Intersection of Sets A, B and C in ℤ

[fatineouahbi]

Let A,B,C be three sets such that :

A={x∈ ℤ / x=11k+8 , k∈ℤ}
B={x∈ ℤ / x=4k , k∈ℤ}
C={x∈ ℤ / x=11(4k+1) -3 , k∈ℤ }

Prove A⋂B = C

I started with this :
Let x be an arbitrary element of A⋂B
then ∃(k,k')∈ ℤ² such that x=11k+8 and x=4k'
then 11k+8 = 4k'
then 11(k+1)-3 = 4k'

I don't know where to go from this

 

[Euge]

Hi fatineouahbi,

Since $11k + 8 = 4k'$, then $11k = 4k' - 8$, or $11k = 4(k'-2)$. Hence, $4$ divides $11 k$. As $4$ and $11$ are relatively prime, $4$ divides $k$. So $k = 4u$ for some integer $u$. Now we have $x = 11k + 8 = 11(4u) + 8 = 11(4u + 1) - 3\in C$, showing that $A\cap B \subset C$.

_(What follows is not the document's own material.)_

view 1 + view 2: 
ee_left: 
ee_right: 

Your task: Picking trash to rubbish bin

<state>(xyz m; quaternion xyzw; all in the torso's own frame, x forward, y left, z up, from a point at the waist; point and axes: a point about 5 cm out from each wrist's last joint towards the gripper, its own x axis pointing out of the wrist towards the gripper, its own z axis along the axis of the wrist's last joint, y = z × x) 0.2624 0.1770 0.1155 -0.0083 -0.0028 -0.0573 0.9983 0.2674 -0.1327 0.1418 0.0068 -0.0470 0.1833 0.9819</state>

To prove $A\cap B \subset C$, let $x\in C$. Then $x = 11(4k + 1) - 3$ for some integer $k$. Since $11(4k + 1) - 3 = 11(4k) + 8$, then $x\in A$. As $11(4k + 1) - 3 = 11(4k) + 8 = 4(11k) + 4(2) = 4(11k + 2)$, we have $x\in B$. Therefore, $x\in A\cap B$. Consequently, $C\subset A\cap B$.

 

[fatineouahbi]

Thank you !

 

[HallsofIvy]

Another way: 11k+ 8= 4k' is the same as 4k'- 11k= 8, a "linear Diophantine equation" which can be solved using "Euclid's algorithm":

4 divides into 11 twice with remainder 3: 11- 2(4)= 3.
3 divides into 4 once with remainder 1: 4- 3= 1.
Replace that "3" with 11- 2(4). 4- (11- 2(4))= 3(4)- 1(11)= 1.
Multiplying by 8, 24(4)- 8(11)= 8.

So one solution is k'= 24, k= 8. In fact, all values k'= 24+ 11n, k= 8+ 4n, for n any integer, is also a solution:
4(24+ 11n)- 11(8+ 4n)= 96+ 44n- 88- 44n= 96- 88= 8.

Members of the set are of the form x= 4k'= 96+ 44n for n any integer.